:: Extracted entries ::
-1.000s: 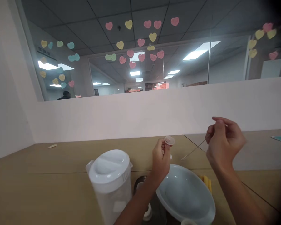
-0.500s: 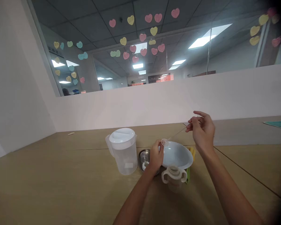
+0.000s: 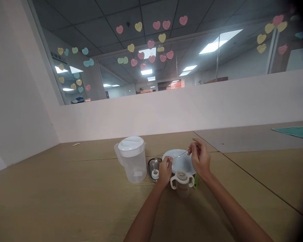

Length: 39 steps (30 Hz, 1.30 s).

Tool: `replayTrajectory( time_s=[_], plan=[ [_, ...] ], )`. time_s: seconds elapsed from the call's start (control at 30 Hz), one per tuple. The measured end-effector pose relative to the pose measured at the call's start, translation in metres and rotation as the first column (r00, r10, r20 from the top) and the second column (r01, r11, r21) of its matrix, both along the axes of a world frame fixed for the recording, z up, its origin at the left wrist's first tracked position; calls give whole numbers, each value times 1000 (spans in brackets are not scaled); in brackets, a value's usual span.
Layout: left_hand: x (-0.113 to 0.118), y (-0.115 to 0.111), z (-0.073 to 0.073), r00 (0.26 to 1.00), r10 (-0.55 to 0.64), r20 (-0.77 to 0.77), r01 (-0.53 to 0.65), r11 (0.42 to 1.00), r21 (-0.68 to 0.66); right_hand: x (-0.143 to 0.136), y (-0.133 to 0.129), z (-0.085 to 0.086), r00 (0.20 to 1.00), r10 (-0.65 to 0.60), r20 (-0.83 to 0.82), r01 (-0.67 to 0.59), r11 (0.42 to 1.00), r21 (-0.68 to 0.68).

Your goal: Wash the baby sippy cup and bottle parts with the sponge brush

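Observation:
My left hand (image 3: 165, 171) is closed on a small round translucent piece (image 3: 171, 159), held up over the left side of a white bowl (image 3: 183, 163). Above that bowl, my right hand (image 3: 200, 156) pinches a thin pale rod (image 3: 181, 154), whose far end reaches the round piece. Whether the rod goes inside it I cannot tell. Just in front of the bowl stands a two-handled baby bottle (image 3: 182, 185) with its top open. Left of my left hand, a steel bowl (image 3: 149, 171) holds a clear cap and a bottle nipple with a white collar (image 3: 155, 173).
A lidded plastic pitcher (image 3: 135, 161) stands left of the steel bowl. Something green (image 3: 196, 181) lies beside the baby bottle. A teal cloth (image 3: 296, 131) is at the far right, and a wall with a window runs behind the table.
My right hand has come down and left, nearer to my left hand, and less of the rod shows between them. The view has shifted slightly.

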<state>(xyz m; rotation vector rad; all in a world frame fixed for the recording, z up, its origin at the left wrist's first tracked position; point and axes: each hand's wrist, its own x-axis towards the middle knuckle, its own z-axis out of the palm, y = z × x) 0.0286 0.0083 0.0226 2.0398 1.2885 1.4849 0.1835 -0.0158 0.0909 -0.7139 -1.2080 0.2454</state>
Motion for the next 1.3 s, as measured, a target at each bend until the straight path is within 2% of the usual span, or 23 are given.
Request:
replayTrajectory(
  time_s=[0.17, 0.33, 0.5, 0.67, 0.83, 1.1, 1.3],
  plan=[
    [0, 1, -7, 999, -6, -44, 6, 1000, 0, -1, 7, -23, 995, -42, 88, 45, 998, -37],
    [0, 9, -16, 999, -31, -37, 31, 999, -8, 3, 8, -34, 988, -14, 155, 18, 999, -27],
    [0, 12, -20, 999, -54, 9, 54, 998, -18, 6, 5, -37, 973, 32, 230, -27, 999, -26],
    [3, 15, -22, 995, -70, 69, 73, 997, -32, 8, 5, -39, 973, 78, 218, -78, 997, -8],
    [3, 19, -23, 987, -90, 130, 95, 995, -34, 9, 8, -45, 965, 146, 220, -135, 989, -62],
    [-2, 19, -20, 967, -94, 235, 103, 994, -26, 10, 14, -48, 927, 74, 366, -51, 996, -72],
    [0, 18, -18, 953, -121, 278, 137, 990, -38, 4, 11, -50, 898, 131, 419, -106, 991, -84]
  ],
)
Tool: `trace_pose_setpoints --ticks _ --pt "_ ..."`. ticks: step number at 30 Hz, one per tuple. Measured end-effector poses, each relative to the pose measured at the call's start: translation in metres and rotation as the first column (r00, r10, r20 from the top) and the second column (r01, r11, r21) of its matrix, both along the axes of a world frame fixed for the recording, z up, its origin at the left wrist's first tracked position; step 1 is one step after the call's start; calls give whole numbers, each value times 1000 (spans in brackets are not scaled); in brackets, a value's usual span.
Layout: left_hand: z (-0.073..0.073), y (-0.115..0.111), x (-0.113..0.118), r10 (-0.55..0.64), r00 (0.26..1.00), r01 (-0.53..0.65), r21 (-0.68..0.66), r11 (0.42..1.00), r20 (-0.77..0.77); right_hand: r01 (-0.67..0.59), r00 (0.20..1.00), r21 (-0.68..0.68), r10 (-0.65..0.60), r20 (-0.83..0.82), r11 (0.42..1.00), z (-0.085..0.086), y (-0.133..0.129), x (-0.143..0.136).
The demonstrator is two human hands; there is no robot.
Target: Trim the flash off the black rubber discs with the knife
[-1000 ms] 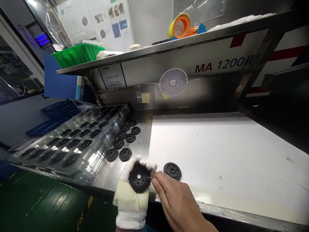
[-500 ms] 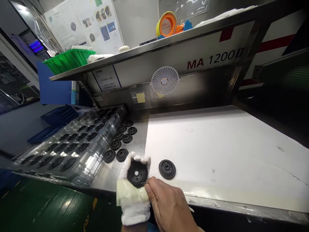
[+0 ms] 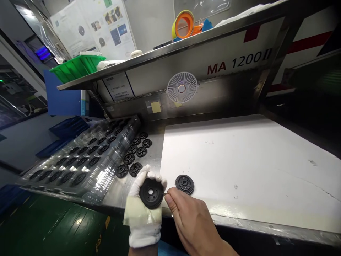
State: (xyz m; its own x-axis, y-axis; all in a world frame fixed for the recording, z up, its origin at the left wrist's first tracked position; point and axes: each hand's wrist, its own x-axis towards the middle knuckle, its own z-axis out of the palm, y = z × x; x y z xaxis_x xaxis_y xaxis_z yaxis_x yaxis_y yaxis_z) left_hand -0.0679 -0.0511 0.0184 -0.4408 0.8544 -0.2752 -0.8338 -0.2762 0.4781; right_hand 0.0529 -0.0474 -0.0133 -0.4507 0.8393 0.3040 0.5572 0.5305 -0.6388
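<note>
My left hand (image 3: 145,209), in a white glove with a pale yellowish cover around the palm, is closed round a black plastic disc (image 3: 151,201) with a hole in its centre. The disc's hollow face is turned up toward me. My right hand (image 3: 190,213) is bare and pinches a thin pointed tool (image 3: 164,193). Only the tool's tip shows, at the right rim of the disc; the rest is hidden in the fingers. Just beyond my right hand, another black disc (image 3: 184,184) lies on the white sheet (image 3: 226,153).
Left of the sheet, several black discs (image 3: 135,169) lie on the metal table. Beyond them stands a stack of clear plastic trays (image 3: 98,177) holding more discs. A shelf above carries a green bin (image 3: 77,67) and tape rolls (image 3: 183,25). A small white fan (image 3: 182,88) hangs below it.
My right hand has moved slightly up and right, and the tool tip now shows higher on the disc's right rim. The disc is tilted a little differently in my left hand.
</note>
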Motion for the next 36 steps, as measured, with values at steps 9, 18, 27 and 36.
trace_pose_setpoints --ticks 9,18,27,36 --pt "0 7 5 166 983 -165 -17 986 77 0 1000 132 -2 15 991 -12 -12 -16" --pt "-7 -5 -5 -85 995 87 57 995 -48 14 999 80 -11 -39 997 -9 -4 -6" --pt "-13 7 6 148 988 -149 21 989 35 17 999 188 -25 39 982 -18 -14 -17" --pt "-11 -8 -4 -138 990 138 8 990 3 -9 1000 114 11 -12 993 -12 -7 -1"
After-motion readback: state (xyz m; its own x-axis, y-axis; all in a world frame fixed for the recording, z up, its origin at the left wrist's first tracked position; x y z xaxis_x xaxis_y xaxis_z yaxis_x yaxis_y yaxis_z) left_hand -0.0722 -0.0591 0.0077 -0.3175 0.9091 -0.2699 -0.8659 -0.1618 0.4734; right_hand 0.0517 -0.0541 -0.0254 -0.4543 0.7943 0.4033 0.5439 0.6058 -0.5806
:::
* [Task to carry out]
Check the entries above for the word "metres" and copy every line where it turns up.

* [Exercise result]
Tool: `replayTrajectory( time_s=[_], plan=[ [_, ...] ], )`. time_s: seconds elapsed from the call's start (control at 30 Hz), one per tuple. The measured end-effector pose relative to the pose measured at the call's start, translation in metres and rotation as the first column (r00, r10, r20 from the top) and the second column (r01, r11, r21) of its matrix, both along the axes of a world frame fixed for the recording, z up, its origin at the left wrist's first tracked position; calls give whole numbers, each value times 1000 (spans in brackets are not scaled); in brackets, a value's usual span.
Tool: `trace_pose_setpoints --ticks _ --pt "_ ..."`. ticks: step number at 30 Hz, one per tuple. Measured end-effector poses, each relative to the pose measured at the call's start: translation in metres and rotation as the first column (r00, r10, r20 from the top) and the second column (r01, r11, r21) of its matrix, both along the axes of a world frame fixed for the recording, z up, its origin at the left wrist's first tracked position; step 1 is one step after the call's start; calls give whole numbers, each value times 1000 (spans in brackets are not scaled); in brackets, a value's usual span.

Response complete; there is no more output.